えむこの雑記帳 ~ときどきひとり言~

これは、脳出血後たくさんの後遺症が残ってしまった夫とえむこの何気ない日常生活を書き留めたものです。

手の届かないところへ

花子とアンのこと。

朝市が子どもの頃から大好きだったはなはもう朝市の知らないことの方が多くなってしまった。ずっとはなを見続けていたのになんと切ないことだろう。ほんとに切ない。

母親のふじもまた、はなが自分の世界を広げて行けるように「はながしたいようにしたらいい」と言い、自分の気持ちは胸にしまい込み「こぴっと頑張れ」と送り出す。

二人ともはなのことが大好きで、自分の気持ちよりもはなが幸せになることだけを願っている。私はそんな二人が切なくてたまらない。はな自身は二人のそんな切ない思いを少しも気づいてないかもしれないけれど。

 

今日、久しぶりに長男から電話があった。

数カ月先のことだけれど、正式にニューヨークへの転勤が決まったという。

前々から外国への転勤希望を出してあるとは聞いていた。その希望がやっと叶ったというのだ。本人の希望だからもちろん「おめでとう、良かったね」だ。

だけど、やっぱりちょっと寂しい。

 

子どもの時から「勉強しろ」と言ったことはない。学習塾に入れたこともない。偉くなってほしい等とはさらさら思ったこともない。ただ健康であること、自分の食い扶持は自分で稼げるようになること、社会的に悪いことだけはしないこと、それだけを願ってきたのだ。できれば近くで・・・

だけど、子どもたちは当り前のように進学を希望し、家を出て行った。高校卒業後は全てを自分で決めて自分の人生を歩んでいる。それは親として頼もしくもあり誇らしくもあるのだけれど、もう私の手の届かないところに行ってしまったようで、寂しくもあるのだ。

 

アメリカの任期は2年間だそうだ。2年経てばまた日本に戻ってくる。だけど、やっぱりちょっと寂しい。今だって、年に数回しか会えないのだから変わらないのに。

 

夕食後、生ごみを片付けに庭に出た。空を見上げると、まんまるのお月さまがこちらを見て笑っているような気がした。「ニューヨークだってこの空が続いていて、お月さまだって同じように見えるんだよ」と。

 

長男には家族がついている。彼女はうれしい時は一緒に喜び、辛い時には見守ってくれている。孫たちは疲れを癒してくれている。

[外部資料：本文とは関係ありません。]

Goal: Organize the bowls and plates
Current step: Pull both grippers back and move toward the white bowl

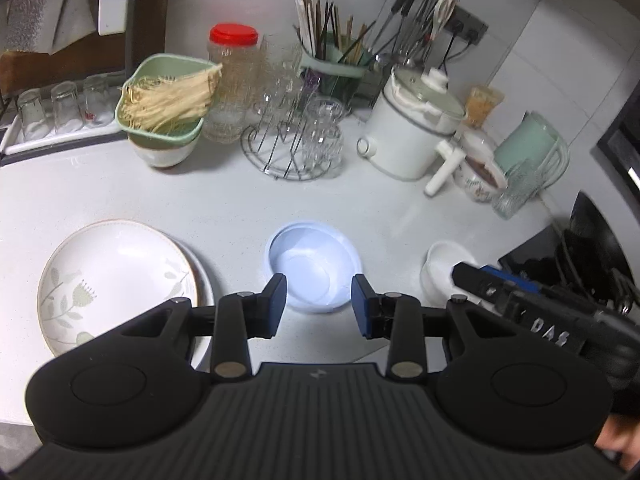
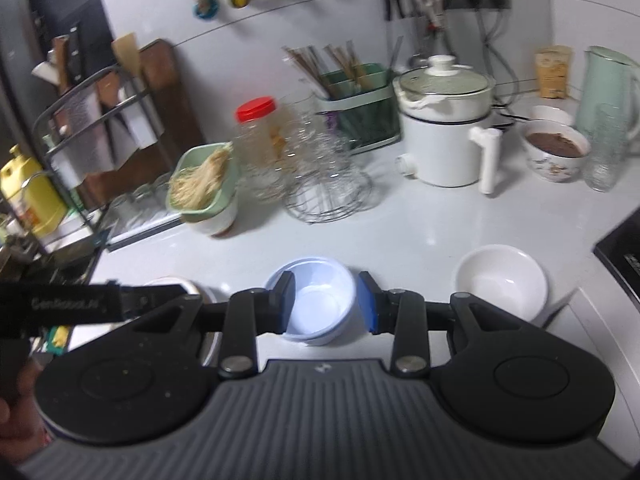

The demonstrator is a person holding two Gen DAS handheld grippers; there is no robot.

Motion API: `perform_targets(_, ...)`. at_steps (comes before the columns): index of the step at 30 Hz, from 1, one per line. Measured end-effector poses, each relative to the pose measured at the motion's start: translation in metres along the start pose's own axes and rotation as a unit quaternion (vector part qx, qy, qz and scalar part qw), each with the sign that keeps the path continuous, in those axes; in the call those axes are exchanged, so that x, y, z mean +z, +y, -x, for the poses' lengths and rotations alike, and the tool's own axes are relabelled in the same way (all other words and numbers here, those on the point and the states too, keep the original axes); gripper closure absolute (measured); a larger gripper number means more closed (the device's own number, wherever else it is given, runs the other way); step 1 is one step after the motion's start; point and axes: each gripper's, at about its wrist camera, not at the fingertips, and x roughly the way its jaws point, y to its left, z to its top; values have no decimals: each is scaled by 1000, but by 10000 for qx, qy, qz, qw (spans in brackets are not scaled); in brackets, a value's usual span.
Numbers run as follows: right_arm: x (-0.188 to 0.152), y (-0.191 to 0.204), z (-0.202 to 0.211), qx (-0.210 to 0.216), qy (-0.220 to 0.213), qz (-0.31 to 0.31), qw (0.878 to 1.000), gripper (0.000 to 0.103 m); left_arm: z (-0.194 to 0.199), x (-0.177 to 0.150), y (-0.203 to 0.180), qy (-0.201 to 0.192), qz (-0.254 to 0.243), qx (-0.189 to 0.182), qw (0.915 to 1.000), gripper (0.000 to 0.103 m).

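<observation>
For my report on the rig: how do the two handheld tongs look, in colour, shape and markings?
Both tongs, left and right, are matte black with blue pads, two round discs and a ribbed grey centre plate bearing a small logo. White lettering runs along each one's side.

Your left tongs (image 1: 319, 306) and right tongs (image 2: 326, 303) match: matte black linkage arms with silver pivot screws, blue pads on the fingertips (image 1: 362, 306), round black housings beside a ribbed grey body. White lettering marks each tool's side.
</observation>
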Motion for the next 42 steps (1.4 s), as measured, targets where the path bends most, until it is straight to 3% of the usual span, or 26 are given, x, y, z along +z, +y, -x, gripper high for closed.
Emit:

子どもたちはそれぞれgoing  my  wayでいいじゃないか。それが自然のことだから・・・

 

月曜日に頼まれた書類を郵送する予定でいる。

その時「おめでとう!! こぴっと頑張れ!!」と、手紙を書いてエールを送ろう。

そして私は、息子が帰国するまでの2年間は絶対に病気をしないように気をつけようと思う。羽ばたこうとする子どものジャマだけはしないように。